L’inspecteur Michel me dit que j’ai été ausculté pendant mon état inconscient et que le médecin n’a pas jugé nécessaire de faire le transfert à l’hôpital dans l’urgence, et que j’irai dès que l’interrogatoire sera terminé et si l’ambulance revient. Je comprends à la moue qu’il fait en parlant de l’ambulance qu’il devra se charger de cette tâche si elle ne revenait pas. L’idée d’avoir à faire trente kilomètres de plus ne semble pas l’enchanter. Il note encore quelque chose sur son carnet qu’il a posé sur ses genoux. Cela lui donne une attitude de collégien, qui s’accentue lorsqu’il porte son stylo à sa bouche pendant qu’il relit ses notes. Il se gratte la tête, relève les yeux de son carnet et les plante dans les miens comme pour me sonder.

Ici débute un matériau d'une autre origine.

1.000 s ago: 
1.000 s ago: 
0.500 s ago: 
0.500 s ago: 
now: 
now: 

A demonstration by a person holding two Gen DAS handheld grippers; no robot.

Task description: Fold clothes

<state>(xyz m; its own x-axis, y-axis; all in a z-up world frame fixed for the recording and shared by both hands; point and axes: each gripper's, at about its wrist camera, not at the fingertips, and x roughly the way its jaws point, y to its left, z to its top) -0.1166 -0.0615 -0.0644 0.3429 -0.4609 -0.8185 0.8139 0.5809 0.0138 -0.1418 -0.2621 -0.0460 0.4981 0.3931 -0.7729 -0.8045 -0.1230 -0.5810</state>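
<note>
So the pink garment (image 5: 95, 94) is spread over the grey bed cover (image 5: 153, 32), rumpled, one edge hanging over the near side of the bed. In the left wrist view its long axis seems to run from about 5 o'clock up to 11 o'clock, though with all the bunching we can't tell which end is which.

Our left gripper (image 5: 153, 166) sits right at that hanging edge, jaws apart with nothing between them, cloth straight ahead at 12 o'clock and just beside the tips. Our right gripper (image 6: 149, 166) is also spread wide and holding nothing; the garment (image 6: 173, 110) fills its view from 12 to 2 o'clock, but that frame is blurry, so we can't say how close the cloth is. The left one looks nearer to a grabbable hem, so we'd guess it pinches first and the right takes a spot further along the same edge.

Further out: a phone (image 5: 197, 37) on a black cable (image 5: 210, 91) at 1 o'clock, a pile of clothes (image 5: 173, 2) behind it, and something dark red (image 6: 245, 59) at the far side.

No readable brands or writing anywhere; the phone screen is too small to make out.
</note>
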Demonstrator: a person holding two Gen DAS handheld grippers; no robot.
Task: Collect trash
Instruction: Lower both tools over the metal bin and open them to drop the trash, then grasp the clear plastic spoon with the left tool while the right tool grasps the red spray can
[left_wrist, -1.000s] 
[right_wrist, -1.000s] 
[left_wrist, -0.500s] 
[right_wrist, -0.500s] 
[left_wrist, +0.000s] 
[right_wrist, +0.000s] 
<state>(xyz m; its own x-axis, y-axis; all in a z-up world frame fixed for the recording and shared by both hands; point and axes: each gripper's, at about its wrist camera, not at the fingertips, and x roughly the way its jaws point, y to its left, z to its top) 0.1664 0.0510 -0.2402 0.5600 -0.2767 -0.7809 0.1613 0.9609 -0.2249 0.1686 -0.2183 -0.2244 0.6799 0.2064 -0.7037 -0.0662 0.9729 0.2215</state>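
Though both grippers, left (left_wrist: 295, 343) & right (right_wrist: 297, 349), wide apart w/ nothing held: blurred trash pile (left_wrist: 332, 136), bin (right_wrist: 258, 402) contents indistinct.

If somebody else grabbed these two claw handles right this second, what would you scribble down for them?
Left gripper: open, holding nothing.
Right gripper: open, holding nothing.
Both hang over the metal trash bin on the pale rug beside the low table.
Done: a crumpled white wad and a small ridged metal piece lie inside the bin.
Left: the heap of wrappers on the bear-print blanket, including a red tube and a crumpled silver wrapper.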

- « Vous affirmez que c’est elle qui a porté le coup de marteau sur la tête de son mari, parce qu’il allait vous tuer ? Etes vous sur de maintenir cette déposition ? ».
- « Oui, c’est exactement ce qu’il s’est passé. Tout s’est réellement passé comme je viens de vous le raconter ».

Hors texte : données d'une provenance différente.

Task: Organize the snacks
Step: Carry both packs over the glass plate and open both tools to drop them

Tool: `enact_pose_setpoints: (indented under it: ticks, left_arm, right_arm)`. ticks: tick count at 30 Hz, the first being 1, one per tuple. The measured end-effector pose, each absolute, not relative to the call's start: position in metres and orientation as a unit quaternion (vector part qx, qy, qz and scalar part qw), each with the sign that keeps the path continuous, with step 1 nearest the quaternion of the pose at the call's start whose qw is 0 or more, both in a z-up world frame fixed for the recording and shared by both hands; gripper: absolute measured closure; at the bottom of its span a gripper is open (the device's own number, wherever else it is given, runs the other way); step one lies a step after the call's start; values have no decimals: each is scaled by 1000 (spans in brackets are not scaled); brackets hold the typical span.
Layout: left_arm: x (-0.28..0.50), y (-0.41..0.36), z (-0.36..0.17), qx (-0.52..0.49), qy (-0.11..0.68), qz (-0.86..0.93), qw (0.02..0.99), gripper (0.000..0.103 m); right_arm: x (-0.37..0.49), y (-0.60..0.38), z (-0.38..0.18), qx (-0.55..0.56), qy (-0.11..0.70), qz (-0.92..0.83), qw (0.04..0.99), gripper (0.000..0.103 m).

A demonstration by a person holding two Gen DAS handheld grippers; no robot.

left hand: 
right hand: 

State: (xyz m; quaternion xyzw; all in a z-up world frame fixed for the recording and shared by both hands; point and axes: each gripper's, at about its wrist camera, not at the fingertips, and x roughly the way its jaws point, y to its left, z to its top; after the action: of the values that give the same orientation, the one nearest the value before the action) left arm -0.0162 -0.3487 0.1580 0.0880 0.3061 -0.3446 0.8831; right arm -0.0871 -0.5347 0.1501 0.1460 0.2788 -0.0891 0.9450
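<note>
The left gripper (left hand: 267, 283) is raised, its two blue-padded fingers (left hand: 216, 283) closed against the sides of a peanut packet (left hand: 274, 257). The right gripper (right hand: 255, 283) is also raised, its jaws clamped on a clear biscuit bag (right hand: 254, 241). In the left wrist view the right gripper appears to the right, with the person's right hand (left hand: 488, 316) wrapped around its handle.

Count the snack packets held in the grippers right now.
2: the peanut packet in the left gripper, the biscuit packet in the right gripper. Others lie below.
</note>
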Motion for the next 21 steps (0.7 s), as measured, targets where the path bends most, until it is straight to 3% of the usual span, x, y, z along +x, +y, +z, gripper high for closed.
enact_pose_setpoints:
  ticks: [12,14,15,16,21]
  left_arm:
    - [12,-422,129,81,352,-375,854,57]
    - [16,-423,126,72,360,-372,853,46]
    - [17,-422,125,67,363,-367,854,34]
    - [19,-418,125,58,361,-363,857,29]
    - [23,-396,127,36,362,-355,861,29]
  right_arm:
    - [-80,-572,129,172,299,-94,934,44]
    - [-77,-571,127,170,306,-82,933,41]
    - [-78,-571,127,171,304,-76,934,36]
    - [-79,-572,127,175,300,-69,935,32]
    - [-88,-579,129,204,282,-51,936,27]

Son regard reste planté dans le mien pendant plusieurs secondes, puis il le laisse pour retourner à son carnet et noter une nouvelle information. Soudain, sans rien dire, il se lève, se déplace de plusieurs pas et prends son téléphone portable. Qui appelle-t-il ? La conversation ne dure que quelques secondes et il raccroche, puis revient vers moi.
- «Je vous amène à l’hosto. L’ambulance ne sera pas là avant une heure et moi j’ai encore du pain sur la planche. Je vous détache. Encore une fois, je vous rappelle qu’il serait judicieux de votre part de rester tranquille et de ne pas essayer de vous échapper.»

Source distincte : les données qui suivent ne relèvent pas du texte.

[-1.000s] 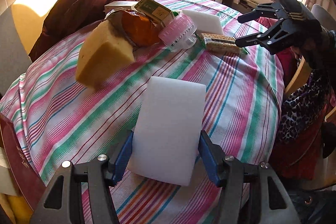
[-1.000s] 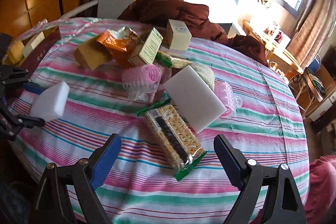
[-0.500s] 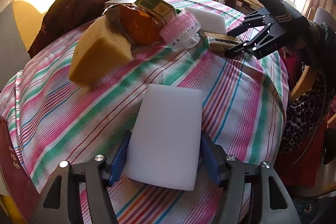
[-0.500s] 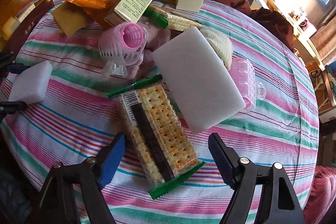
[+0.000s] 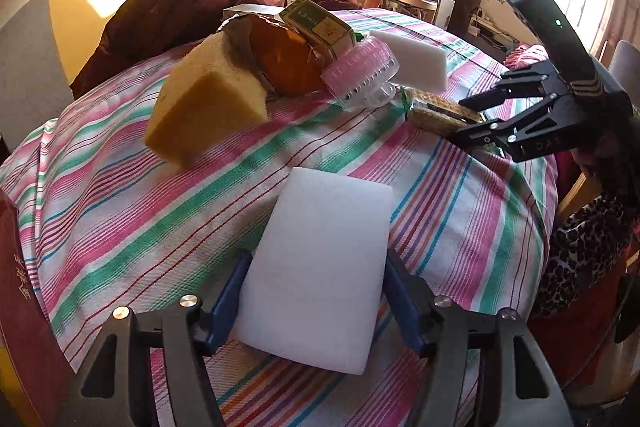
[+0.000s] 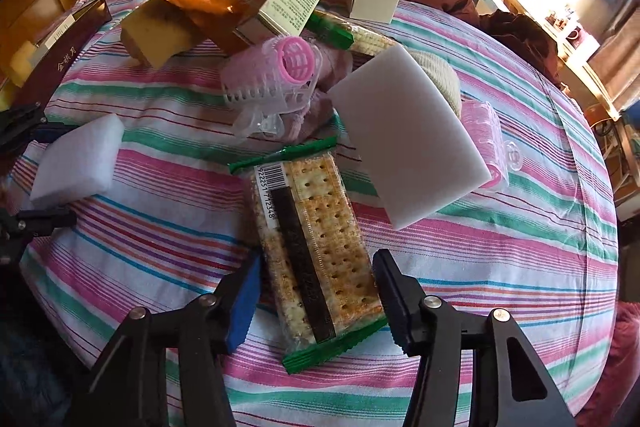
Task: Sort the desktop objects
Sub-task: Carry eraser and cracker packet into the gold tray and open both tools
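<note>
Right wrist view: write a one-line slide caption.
Right gripper closing around a cracker packet on the striped tablecloth, a white sponge block just beyond.

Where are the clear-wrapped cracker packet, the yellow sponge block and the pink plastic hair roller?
clear-wrapped cracker packet (image 6: 316,247), right wrist view, middle of wrapper.
yellow sponge block (image 5: 208,103), left wrist view, front face.
pink plastic hair roller (image 6: 294,61), right wrist view, round end.

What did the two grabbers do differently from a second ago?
The right gripper came down over the cracker packet, and its jaws are closing around it, not yet squeezing. The left gripper stayed put, still holding its white sponge. The pile on the striped tablecloth did not move.
</note>
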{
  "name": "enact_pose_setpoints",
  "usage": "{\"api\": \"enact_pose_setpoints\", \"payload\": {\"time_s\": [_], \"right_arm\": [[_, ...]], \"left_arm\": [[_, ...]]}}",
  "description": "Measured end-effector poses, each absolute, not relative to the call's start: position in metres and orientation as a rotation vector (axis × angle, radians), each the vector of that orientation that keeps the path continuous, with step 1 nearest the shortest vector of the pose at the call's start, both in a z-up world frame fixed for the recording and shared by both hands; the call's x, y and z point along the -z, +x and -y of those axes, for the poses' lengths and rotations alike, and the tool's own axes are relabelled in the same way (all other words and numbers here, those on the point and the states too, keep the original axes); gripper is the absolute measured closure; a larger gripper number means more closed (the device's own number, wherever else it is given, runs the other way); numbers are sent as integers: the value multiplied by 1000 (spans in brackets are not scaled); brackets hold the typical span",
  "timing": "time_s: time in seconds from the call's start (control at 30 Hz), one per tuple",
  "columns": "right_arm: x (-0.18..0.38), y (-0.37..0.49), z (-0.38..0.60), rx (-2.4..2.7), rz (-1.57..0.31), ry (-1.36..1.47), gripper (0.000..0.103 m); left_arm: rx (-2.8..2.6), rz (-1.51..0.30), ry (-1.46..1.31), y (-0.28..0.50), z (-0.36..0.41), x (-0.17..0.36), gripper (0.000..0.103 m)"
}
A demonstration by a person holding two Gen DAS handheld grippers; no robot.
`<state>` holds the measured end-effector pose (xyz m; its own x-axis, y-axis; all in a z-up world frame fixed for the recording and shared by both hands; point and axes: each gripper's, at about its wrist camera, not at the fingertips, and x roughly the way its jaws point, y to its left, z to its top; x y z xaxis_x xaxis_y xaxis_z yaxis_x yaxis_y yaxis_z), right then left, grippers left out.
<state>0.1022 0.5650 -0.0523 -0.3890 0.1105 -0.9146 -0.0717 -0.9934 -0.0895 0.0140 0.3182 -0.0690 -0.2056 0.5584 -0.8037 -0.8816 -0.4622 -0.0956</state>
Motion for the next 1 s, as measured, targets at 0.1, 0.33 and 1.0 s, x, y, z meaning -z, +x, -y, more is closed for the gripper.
{"api": "enact_pose_setpoints", "payload": {"time_s": [0.1, 0.33, 1.0], "right_arm": [[48, 110, -553, -2531, 14, -1613, 49], [41, 126, -515, -2580, -80, -1495, 50], [11, 101, -402, -2876, -274, -1142, 51]], "left_arm": [[-1854, -445, -997, 15, -309, 66, 38], [-1891, -383, -975, 29, -286, 62, 39], [-2220, -205, -860, 38, -186, 7, 38]]}}
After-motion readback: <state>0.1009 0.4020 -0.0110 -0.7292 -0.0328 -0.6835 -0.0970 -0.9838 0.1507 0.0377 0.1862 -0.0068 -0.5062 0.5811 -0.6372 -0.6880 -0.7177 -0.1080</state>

- « Que va-t-il se passer après l’hôpital ? » je demande pendant qu’il me délie l’autre main.
- « Je vous amène devant le juge d’instruction pour une comparution immédiate. Il décidera de votre avenir à court terme. Mon rôle est de relever les indices et les dépositions et de les lui fournir. Il décidera de la suite. »
- « Je peux passer un coup de fil ? »
En même temps que je prononce cette phrase, je me dis qu’il va me rétorquer que nous ne sommes pas dans un film mais dans la réalité, et que ce n’est pas possible.
- « Allez-y. Mais un seul coup de fil positif. Si vous n’arrivez pas à joindre le premier vous avez droit à un second appel. Mais pas plus. » me dit-il en me tendant son téléphone portable.
Légèrement éperdu, je me demande à qui je vais pouvoir passer cet appel unique. Et lui qui me dit ça comme une récitation. Mais j’ai combien de temps pour le passer ce coup de fil ? Combien de temps pour trouver le destinataire de cet appel ? Celui qui saura quoi faire. Celui à qui je peux avouer ce qu’il m’est arrivé et la situation dans laquelle j’étais au moment des faits. Je prends le téléphone qu’il me tend depuis quelques secondes et le regarde dans ma main, paume ouverte.
- « Vous ne savez pas vous en servir ? » me demande t-il après quelques instants.
- « Si si. Mais je ne sais pas qui appeler. » Et je le regarde avec un sourire plissé, entre le rictus et le sourire forcé.
- « Vous connaissez un avocat ? Si c’est le cas, autant aller à l’essentiel. Sans trahir le secret de l’enquête, je peux d’ores et déjà vous dire que vous allez en avoir besoin d’un rapidement.»
Il dit ça avec un sourire complice. Il semble heureux d’avoir pu utiliser les mots « secret de l’enquête ». Un peu comme si cela lui faisait penser à une anecdote rigolote qu’il partage avec plusieurs collègues. Je me dis que je connais effectivement un avocat, mais que je ne connais pas son numéro par cœur.
Je pense mais ne lui dit pas, qu’il est probable que cet avocat ne se rappelle pas de moi.